C’est à cet endroit précis que l’acrobate de cirque de 35 ans s’est fait voler sa Dodge Grand Caravan de tournée blanche, dans la nuit de lundi. « Je suis arrivé vers 22 h, la veille. Quand je suis sorti, le lendemain matin, elle n’était plus là », se désole l’homme qui amuse les aînés depuis le début de la pandémie.

La Dodge Grand Caravan blanche qu’il s’est fait voler lundi, à Montréal.

Photo courtoisie

La Dodge Grand Caravan blanche qu’il s’est fait voler lundi, à Montréal.

« Et je sais très bien que la majorité des choses [à l’intérieur] sont personnalisées, ils ne peuvent pas les utiliser, précise-t-il. J’ai un mât chinois, des échasses de six pieds et des costumes uniques. Si quelqu’un d’autre les utilise, je vais le savoir. »

Des sourires  

M. Hippolyte mentionne avoir participé à des cirques d’envergure depuis le début de sa carrière. Or, durant la pandémie, il offre avec la compagnie Drôldadon des prestations en trio à des résidents de CHSLD, dans le but de leur mettre un sourire aux lèvres.

La troupe Drôldadon, dont fait partie Benoist Hippolyte (avec la marchette) amuse les aînés en confinement durant la pandémie.

Photo courtoisie, Simon Laroche

La troupe Drôldadon, dont fait partie Benoist Hippolyte (avec la marchette) amuse les aînés en confinement durant la pandémie.

« Ça fait partie des spectacles les plus touchants que j’ai faits, de faire rire des gens qui ne peuvent pas se déplacer », raconte le clown, dont le personnage de scène est inspiré d’un aîné à mobilité réduite. Il garde un bon souvenir d’une performance qu’il a livrée à des résidents de Cartierville, la semaine dernière.

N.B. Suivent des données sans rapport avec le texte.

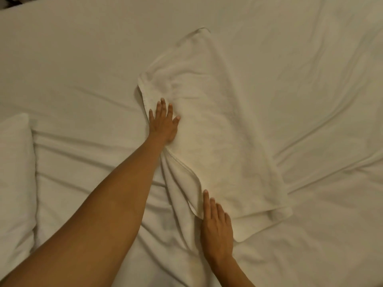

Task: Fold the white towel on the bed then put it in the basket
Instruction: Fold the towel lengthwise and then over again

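The white towel (217, 129) lies on the bed, doubled lengthwise into a long strip that runs from the far middle toward the near right. Its left edge is rumpled. My left hand (164, 121) rests flat on the towel's left edge near the middle, fingers spread. My right hand (217, 228) lies flat on the near left edge of the towel, fingers straight and pointing away from me. Neither hand grips the cloth. No basket is in view.
The bed sheet (83, 69) is white and wrinkled, with deep creases to the right. A white pillow (14, 172) lies at the left edge of the view.
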The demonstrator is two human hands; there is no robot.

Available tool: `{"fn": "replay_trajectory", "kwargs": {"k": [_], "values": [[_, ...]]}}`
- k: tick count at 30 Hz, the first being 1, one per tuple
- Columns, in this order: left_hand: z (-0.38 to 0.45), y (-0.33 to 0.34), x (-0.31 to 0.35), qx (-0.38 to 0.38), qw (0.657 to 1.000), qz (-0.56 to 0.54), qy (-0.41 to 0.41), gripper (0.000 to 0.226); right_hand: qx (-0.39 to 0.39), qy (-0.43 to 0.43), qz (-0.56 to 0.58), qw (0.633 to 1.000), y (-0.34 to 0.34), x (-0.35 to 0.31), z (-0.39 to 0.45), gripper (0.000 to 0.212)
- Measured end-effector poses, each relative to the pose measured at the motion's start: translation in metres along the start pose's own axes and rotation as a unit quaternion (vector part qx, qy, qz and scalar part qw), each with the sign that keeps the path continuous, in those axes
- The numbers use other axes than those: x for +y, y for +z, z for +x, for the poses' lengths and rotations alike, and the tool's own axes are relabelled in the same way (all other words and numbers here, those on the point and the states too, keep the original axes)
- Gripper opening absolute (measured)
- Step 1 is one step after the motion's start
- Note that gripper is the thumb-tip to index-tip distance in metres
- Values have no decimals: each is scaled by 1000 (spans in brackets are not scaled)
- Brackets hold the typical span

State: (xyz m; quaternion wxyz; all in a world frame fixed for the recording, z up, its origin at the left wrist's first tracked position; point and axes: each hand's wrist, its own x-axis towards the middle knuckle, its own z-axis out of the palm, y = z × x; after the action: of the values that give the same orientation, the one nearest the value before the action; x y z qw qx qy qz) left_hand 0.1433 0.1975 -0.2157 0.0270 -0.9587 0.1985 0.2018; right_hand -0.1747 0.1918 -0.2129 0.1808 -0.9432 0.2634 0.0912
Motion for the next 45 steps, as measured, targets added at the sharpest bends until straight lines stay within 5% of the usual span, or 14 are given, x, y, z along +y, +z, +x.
{"fn": "replay_trajectory", "kwargs": {"k": [9, 14, 28, 45], "values": [[-23, 20, -11, -36, 998, -45, 4, 72, -20, -117, 25, 993, 11, -18, -20, 76], [-42, 36, -8, -6, 997, -72, 33, 72, -33, -132, 13, 991, 13, -6, -16, 41], [-89, 73, -16, 24, 994, -92, 60, 73, -168, -136, -33, 976, 19, 36, 1, 58], [-63, 5, -20, 14, 993, -109, -34, 67, -70, -126, -102, 984, -101, 78, 182, 59]]}}
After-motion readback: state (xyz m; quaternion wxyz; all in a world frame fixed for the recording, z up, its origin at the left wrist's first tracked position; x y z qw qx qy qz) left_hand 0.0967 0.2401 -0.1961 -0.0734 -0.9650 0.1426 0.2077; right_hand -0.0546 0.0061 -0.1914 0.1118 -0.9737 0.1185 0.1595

« Les personnes âgées se sont levées à la fin et se sont mises à danser », dit-il, ému.

Quoique mardi, M. Hippolyte dit avoir fondu en larmes à la fin de son numéro. Un spectateur qui lui avait prêté sa marchette – car la sienne était dans le véhicule volé – a décidé de lui en faire cadeau.

Le reste de son matériel, l’artiste doit pour l’instant le rebâtir à partir de rien. Il a réalisé que sa caravane n’était pas assurée, pour une raison qui lui échappe encore.

« De réaliser que je devrais payer pendant cinq ans une voiture que je n’ai plus, c’est le coup de poignard final, admet celui qui se décrit normalement comme un optimiste. Je suis vraiment dans la merde. »


♦ Une campagne de sociofinancement a été créée afin de lui venir en aide. Hier, près de 5000 $ avaient été amassés.